Como si yo sólo pudiera establecer una relación real con aquel a quien voy a dejar, y como si tuviera que dejarlo para poder establecer una relación real, tal vez ésa sea la causa de todas mis equivocaciones, pensaba, aunque tampoco podían llamarse equivocaciones, ya que no soy yo, sino mis experiencias las que así piensan por mí, mi propia historia piensa por mí, yo vivo y me despido de mi vida constantemente, porque al final de todas las experiencias está la muerte, de lo que se deduce que es más importante la despedida que la vida.
En esto pensaba cuando paramos delante de la casa; Thea me miró echando la cabeza hacia atrás, con cierta altivez, se había quitado las gafas y sonreía.
Esta sonrisa rápida y expansiva debía de estar latente en los músculos de su expresiva cara, sólo que no la había dejado brotar hasta ahora, como si la hubiera reprimido por consideración o por cálculo, para no distraerme ni influir en el relato, y poder contemplarlo en conjunto, con el colorido que yo quisiera darle.

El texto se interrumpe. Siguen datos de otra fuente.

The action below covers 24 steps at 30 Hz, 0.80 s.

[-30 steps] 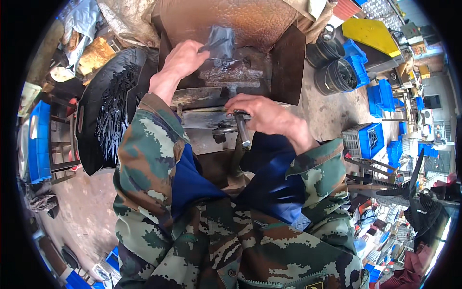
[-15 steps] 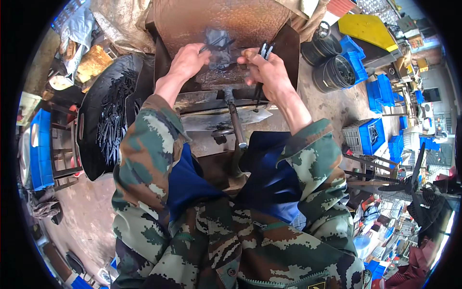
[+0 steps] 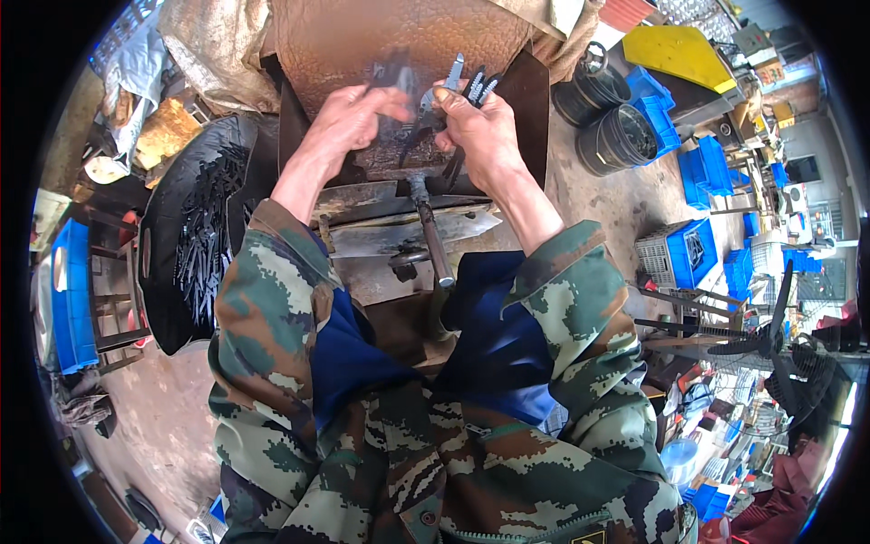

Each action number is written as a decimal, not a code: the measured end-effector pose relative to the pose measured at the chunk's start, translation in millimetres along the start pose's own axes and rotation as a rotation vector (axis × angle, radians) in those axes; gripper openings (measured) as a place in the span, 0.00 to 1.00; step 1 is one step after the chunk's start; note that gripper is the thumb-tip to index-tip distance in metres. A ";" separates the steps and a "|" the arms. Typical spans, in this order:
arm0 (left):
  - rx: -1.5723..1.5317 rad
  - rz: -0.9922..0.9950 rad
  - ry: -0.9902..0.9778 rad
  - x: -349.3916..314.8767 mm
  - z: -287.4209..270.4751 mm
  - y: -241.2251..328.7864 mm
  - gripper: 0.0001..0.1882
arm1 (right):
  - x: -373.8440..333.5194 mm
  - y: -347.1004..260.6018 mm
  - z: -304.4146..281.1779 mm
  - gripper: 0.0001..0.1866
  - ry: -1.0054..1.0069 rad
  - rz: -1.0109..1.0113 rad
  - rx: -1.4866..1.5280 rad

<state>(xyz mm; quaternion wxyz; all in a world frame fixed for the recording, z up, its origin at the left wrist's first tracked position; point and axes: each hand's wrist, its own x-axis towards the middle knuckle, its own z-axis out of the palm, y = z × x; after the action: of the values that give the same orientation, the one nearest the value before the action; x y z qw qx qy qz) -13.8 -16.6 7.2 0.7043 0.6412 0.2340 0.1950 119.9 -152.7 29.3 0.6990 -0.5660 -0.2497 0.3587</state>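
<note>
My right hand (image 3: 483,127) is closed around several dark metal pieces (image 3: 475,86) with ridged ends, like plier halves. One lighter grey piece (image 3: 457,71) stands up between its thumb and fingers. Across from it, my left hand (image 3: 349,122) is bent, its forefinger smeared by motion and pointing toward the right hand; whether it holds anything is unclear. Both hands are over a metal work station with a dark, worn surface (image 3: 381,163). A blurred grey patch (image 3: 395,77) shows just beyond the left fingers. Below the hands, a metal rod (image 3: 433,238) slopes toward me.
Left of the station, a black basin (image 3: 163,272) holds many dark metal strips (image 3: 207,236). A brown textured sheet (image 3: 403,27) rises behind the hands. Black buckets (image 3: 612,145) and blue crates (image 3: 702,172) stand at right, with a black fan (image 3: 779,344) farther down.
My right hand has moved left, and a grey piece now stands up from its fingers. The left forefinger has stretched toward it; the dark piece at the left fingers no longer shows clearly.
</note>
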 end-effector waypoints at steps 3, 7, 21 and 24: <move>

Y hurgando en el misterio de los condicionamientos culturales de mi nación, me preguntaba si no estaría distanciándome de ellos a cada momento en mi vida particular, ¡pese a mi buena disposición para amoldarme a la imagen que los otros se hacían de mí!, porque al final de cada uno de mis recuerdos estaba la muerte, ¿se trataría, pues, no de una divina unidad de destino sino, simplemente, del más primitivo resorte de la historia?
Suavemente, me puso una mano en la rodilla, sus dedos envolvieron la rótula, pero sin oprimir; busqué sus ojos en la oscuridad.
Quizá no era la rodilla lo que ella envolvía con este movimiento, luizá envolvía nuestros cuerpos y el silencio que había en nosotros, y en sus ojos vi que quería decir algo, pero no podía decirlo, porque intuía lo que debía comprender.
Evidentemente, no era preciso expresar en voz alta que ciertas cosas no podían decirse ni indirectamente, ni aun a costa de la vida, y, no obstante, de no haber estado tan oscuro dentro del coche, de habernos visto la cara a la luz de las farolas que se filtraba por entre las ramas de los árboles, de no haber quedado todo en el umbral de la intuición y el sentimiento, de haberse concretado en palabras lo que sentíamos, sin duda las cosas hubieran sido muy distintas entre los tres.
Ella habló después, sí, pero entonces ya habíamos dejado atrás ese momento.
Sí, dijo, cada cual tiene su historia, y si no me había dado cuenta de que todas las historias personales eran tristes, ¿por qué?, y que tenía la impresión de que yo le había contado mi propia historia, a pesar de que ella nada sabía de mi vida, o quizá sólo la historia de mi propia amargura.
Mi amargura, pregunté, me sorprendió la palabra.
Sin responder a mi pregunta, dejó que su sonrisa se convirtiera en risa y desde la risa me preguntó bruscamente si no sabía que era judía.
Entonces soltó una carcajada, provocada, probablemente, por la estupefacción que debió de ver en mi cara.
¡Qué fabuloso!, exclamó riendo, me oprimió la rodilla y retiró la mano, ahora tenía que marcharme, otro día me lo contaría.
Yo le dije que no la comprendía.
No importa, dijo que meditara sobre ello, yo era un chico listo, además, no hay que entenderlo siempre todo, a veces basta sentir.
¿Y qué debía yo sentir?
Sentir, sencillamente.
No se libraría tan fácilmente, eso era una evasiva indigna.
De acuerdo, gritó riendo e, inclinándose por delante de mí, abrió la puerta del coche; tenía que bajarme.